Mémoire : 41. Talk

17.7K 1.9K 535
                                    

Ruangan itu hening. Hanya ada suara jarum jam yang berputar teratur. Lisa sungguh merasa gusar ketika duduk di hadapan Rosé saat ini. Dia tak tahu harus berbicara seperti apa karena mendadak menjadi canggung dengan kakaknya sendiri.

Terakhir kali mereka berinterasi, cukup buruk untuk Lisa ingat. Hubungan keduanya tak baik saat itu. Dan kini, Lisa benar-benar bingung melihat wajah berantakan kakaknya.

"Kalian bicaralah berdua. Aku dan Jimin akan pulang saja." Mendengar suara Hoseok, sontak Lisa mendongak dengan tatapan menusuk.

Tak mau mendapatkan amarah Lisa karena telah membocorkan keberadaannya, Hoseok menggiring Jimin untuk keluar dari apartement itu. Lagi pula, jika dia dan Jimin tetap berada disitu tak akan membantu sama sekali.

"Kau... Sudah makan, Unnie?" tanya Lisa pada sang kakak. Dia benar-benar bingung harus memulainya dengan kalimat seperti apa.

"Sudah."

Mendengar jawaban singkat Rosé, Lisa hanya mengangguk mengerti sebagai respon. Menatap ke sekeliling apartementnya dengan wajah tak nyaman. Merutuki dirinya sendiri karena merasa asing dengan kakaknya sendiri.

"Kau sudah makan, Unnie?" Rosé mengerutkan dahinya bingung kala Lisa bertanya lagi namun dengan pertanyaan yang sama dengan sebelumnya.

"Kau sudah bertanya tadi, Lisa-ya." Ujar Rosé memberitahu. Membuat Lisa mendadak salah tingkah. Dia lupa jika sudah menanyakan pertanyaan serupa. Dan hal itu pun semakin menyadarkan Rosé akan penyakit adiknya.

Kemudian, suasana kembali hening. Sebenarnya, Rosé sangat ingin langsung membawa adiknya itu pulang. Tapi pasti tak mudah untuk membujuk Lisa. Tak mungkin dia menyeret paksa adiknya itu.

Sampai ketika matanya tak sengaja menatap kedua tangan Lisa yang bergerak gelisah. Disana, terdapat selembar kertas yang sedang dimainkan oleh Lisa.
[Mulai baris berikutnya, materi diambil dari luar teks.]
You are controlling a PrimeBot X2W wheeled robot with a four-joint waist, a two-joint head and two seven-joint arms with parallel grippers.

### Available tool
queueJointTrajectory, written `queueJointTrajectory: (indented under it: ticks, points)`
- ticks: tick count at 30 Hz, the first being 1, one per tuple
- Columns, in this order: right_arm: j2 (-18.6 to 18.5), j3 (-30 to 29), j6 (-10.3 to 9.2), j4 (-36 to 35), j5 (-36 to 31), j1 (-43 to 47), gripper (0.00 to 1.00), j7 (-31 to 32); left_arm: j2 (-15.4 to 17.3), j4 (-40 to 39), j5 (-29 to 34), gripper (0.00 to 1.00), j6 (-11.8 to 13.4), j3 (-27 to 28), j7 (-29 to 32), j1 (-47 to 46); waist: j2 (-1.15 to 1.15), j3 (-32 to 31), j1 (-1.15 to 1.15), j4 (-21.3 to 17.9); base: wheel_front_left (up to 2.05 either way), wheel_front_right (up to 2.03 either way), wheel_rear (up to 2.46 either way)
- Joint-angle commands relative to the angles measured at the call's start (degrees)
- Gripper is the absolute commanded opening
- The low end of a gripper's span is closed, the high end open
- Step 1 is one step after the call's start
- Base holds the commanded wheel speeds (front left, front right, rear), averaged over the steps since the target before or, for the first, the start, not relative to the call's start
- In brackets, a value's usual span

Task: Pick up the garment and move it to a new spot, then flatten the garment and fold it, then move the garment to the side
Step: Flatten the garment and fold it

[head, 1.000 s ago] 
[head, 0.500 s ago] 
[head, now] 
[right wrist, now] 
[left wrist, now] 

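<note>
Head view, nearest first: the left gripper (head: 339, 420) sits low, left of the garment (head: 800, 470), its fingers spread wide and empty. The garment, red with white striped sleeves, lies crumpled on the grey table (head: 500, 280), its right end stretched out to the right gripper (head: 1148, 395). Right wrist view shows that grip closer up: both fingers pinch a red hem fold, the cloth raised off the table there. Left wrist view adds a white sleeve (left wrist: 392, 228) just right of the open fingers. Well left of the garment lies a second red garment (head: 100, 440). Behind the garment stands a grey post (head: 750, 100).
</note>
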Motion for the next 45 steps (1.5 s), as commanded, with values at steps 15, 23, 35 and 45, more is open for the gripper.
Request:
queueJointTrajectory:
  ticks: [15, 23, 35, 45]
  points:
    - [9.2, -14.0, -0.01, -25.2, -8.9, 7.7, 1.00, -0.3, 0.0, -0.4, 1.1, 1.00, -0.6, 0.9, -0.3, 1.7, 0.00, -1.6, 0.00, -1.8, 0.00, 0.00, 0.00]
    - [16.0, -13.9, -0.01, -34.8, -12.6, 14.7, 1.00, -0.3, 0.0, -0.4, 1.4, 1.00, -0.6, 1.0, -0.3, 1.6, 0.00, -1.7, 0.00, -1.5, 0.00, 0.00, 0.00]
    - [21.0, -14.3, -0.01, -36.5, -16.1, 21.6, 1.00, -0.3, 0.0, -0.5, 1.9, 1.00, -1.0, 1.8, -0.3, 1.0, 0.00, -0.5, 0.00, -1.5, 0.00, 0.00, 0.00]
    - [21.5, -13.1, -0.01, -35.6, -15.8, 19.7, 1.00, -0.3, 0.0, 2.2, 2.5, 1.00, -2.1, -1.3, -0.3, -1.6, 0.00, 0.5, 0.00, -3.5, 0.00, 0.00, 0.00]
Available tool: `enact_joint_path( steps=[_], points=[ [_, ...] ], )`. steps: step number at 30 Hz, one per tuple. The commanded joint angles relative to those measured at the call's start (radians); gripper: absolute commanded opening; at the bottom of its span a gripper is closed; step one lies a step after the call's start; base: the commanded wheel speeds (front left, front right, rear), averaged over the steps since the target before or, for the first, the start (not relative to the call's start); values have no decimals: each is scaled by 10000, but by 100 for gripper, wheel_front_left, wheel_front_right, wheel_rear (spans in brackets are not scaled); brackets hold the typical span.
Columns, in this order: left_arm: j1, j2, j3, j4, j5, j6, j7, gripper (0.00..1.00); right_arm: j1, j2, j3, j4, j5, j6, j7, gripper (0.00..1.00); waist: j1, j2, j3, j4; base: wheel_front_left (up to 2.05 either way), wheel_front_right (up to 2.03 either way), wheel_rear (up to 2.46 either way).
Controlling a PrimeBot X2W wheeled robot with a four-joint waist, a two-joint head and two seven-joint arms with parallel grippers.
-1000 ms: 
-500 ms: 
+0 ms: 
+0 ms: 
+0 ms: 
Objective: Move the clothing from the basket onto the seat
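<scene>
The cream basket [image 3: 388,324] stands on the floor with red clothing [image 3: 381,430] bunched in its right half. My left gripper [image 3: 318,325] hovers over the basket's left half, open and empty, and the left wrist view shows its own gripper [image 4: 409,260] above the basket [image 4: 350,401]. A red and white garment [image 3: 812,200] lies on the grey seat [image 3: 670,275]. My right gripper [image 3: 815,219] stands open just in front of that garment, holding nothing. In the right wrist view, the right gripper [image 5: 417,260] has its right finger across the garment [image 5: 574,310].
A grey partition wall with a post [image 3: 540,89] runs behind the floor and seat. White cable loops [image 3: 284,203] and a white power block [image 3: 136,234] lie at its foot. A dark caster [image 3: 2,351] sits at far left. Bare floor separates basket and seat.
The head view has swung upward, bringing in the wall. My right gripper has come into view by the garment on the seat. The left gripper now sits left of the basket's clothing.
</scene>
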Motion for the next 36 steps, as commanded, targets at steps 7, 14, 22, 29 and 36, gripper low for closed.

"Kertas apa itu, Lisa-ya?"

Lisa tergagu. Tak sadar masih menggenggam brosur yang dia temukan di jalan tadi.
"A-Ah, i-igeo. Tidak penting---"

Belum sempat Lisa menyelesaikan kalimatnya, Rosé terlebih dahulu merebut kertas itu. Melihat gelagat Lisa yang aneh, Rosé jadi curiga dengan isi kertas itu. Mulai sekarang, dia harus tau segala hal tentang adiknya.

"Kau... Berniat pergi kesini?" Rosé benar-benar terkejut bukan main dengan apa yang dilihatnya kini. Sebuah panti tempat dimana penderita Alzheimer ditampung. Membayangkan adiknya ada disana, cukup membuat Rosé menangis lagi sekarang.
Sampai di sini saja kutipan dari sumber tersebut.